Beneath this task are records; print exactly the stretch of them from the line with "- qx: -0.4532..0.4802" through the line with "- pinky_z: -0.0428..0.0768", both ends included.

--- Information Enclosed Below ---

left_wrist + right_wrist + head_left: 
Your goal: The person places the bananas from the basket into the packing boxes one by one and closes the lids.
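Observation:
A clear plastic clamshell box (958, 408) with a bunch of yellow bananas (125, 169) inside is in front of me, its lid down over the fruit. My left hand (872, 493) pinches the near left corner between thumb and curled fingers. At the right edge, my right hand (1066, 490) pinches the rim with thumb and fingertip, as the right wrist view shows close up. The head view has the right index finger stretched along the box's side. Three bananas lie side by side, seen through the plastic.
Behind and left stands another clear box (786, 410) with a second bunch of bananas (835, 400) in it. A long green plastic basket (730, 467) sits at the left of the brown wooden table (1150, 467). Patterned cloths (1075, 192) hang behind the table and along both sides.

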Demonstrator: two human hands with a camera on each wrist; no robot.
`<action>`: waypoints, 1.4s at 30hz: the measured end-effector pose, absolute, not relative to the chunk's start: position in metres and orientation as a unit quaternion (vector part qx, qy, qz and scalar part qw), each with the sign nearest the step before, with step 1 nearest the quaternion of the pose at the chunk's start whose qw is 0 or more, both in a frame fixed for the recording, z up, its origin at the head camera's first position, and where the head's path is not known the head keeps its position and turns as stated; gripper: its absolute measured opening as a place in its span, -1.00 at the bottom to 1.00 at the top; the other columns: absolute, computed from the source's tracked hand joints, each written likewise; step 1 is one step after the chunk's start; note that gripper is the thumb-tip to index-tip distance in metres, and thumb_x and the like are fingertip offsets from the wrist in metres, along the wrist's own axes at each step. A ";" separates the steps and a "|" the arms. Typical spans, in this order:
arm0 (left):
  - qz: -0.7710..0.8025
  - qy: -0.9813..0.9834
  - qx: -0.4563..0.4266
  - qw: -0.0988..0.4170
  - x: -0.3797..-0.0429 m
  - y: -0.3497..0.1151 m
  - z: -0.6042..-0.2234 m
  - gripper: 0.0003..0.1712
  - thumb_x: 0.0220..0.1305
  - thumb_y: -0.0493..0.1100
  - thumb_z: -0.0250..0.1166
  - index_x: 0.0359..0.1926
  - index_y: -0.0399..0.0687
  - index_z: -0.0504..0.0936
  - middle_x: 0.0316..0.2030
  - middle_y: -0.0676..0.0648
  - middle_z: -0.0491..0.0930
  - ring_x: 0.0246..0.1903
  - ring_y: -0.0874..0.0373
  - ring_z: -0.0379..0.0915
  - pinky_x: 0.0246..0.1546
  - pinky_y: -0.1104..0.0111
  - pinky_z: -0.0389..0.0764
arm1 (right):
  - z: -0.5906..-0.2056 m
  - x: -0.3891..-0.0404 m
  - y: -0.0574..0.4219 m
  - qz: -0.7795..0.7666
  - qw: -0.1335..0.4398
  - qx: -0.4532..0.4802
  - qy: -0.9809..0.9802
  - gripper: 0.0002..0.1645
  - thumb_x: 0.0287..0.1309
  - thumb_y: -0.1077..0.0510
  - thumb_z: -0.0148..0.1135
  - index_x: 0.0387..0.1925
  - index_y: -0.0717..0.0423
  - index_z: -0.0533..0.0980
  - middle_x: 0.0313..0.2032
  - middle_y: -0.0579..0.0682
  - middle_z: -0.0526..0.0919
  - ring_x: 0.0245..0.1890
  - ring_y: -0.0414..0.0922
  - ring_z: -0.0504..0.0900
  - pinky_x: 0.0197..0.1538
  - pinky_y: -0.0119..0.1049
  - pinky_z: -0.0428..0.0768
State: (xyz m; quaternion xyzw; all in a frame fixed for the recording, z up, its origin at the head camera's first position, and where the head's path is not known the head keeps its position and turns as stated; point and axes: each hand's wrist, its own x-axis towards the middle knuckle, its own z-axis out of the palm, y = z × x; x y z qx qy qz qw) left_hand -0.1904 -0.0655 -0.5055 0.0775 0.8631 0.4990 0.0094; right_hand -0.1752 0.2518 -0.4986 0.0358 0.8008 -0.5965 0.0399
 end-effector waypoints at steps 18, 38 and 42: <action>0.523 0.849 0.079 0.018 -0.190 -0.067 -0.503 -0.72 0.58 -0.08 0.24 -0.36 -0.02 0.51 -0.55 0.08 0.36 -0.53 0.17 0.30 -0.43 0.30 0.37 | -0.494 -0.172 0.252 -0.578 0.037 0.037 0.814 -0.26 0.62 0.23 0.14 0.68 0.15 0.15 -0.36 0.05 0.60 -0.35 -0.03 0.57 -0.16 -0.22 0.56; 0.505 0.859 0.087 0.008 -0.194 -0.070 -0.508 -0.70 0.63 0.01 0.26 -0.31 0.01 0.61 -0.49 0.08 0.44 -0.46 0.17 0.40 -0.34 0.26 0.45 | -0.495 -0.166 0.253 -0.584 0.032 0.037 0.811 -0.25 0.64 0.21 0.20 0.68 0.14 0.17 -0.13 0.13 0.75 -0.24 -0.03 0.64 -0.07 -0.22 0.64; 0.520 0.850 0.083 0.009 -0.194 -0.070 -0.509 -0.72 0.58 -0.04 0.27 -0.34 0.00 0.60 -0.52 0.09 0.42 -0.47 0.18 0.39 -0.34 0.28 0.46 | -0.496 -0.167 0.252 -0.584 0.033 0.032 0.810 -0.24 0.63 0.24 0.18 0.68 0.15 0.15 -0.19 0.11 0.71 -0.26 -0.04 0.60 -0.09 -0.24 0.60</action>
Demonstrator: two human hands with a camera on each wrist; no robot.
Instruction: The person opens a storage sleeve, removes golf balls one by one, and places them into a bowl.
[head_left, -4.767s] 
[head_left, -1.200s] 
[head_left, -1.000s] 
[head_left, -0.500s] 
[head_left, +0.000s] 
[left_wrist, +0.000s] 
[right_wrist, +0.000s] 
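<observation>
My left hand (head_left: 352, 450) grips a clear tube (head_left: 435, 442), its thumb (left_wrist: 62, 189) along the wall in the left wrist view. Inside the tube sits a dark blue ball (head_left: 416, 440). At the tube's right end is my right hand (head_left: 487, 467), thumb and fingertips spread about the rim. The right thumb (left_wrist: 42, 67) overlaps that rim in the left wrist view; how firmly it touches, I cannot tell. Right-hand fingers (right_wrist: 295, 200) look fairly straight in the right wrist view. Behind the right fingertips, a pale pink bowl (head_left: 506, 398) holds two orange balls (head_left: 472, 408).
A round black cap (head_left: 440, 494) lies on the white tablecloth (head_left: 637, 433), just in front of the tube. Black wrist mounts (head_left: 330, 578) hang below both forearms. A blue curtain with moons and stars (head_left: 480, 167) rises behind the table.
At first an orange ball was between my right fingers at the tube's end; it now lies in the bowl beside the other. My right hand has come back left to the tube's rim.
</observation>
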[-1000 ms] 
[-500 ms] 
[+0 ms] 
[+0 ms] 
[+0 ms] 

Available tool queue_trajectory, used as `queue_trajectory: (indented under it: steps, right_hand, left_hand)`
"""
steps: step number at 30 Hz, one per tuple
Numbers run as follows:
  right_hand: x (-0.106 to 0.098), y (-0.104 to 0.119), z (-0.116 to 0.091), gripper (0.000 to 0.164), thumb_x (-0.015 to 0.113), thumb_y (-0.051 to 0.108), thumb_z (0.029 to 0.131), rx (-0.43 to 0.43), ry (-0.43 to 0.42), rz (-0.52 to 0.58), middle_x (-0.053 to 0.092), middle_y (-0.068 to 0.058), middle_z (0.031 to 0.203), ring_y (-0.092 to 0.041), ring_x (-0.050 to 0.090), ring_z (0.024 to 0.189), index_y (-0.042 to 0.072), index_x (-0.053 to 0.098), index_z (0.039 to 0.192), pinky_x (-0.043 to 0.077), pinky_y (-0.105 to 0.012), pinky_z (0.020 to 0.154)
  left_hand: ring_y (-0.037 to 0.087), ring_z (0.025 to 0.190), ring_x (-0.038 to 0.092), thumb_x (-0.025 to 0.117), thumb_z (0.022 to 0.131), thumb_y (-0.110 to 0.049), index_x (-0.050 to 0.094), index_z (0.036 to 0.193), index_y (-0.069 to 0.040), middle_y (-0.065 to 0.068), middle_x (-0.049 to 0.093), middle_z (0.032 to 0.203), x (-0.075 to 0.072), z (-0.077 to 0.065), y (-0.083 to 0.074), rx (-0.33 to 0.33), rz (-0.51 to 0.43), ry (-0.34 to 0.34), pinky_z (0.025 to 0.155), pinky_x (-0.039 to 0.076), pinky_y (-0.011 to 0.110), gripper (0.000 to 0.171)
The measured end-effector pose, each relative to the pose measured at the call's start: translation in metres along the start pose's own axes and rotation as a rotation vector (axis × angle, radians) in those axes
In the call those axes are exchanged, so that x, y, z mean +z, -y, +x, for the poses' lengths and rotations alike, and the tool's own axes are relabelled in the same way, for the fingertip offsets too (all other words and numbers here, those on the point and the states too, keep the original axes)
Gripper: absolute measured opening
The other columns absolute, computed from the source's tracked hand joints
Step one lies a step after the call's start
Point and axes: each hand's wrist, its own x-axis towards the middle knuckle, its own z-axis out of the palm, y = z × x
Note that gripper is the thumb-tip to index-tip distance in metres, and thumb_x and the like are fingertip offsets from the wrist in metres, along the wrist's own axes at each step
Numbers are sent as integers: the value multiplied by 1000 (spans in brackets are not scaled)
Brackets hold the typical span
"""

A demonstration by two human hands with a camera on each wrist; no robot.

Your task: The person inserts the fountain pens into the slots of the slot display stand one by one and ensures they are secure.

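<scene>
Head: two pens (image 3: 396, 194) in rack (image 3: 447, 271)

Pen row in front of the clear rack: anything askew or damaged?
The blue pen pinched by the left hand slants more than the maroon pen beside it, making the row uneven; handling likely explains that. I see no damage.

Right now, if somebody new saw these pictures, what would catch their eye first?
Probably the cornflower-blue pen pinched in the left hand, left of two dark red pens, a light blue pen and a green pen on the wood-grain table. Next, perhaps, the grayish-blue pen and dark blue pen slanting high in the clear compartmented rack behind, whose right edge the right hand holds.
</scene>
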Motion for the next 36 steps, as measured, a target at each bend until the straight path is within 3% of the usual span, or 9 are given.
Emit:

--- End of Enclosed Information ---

- [Answer box]
  - qx: -0.4532..0.4802
  - qy: -0.9809..0.9802
  - gripper: 0.0002..0.1645
  - thumb_x: 0.0287..0.1309
  - thumb_y: -0.1077..0.0510
  - thumb_z: -0.0148..0.1135
  - index_x: 0.0387..0.1925
  - index_y: -0.0717..0.0423
  - index_z: -0.0533..0.0980
  - middle_x: 0.0313..0.2032
  - middle_y: -0.0579..0.0682
  - middle_z: -0.0526..0.0919
  - ring_x: 0.0245..0.1890
  - ring_y: -0.0414..0.0922
  - ring_z: -0.0504..0.0900
  - pinky_x: 0.0197..0.1538
  - pinky_y: -0.0119..0.1049
  - pinky_z: -0.0428..0.0768

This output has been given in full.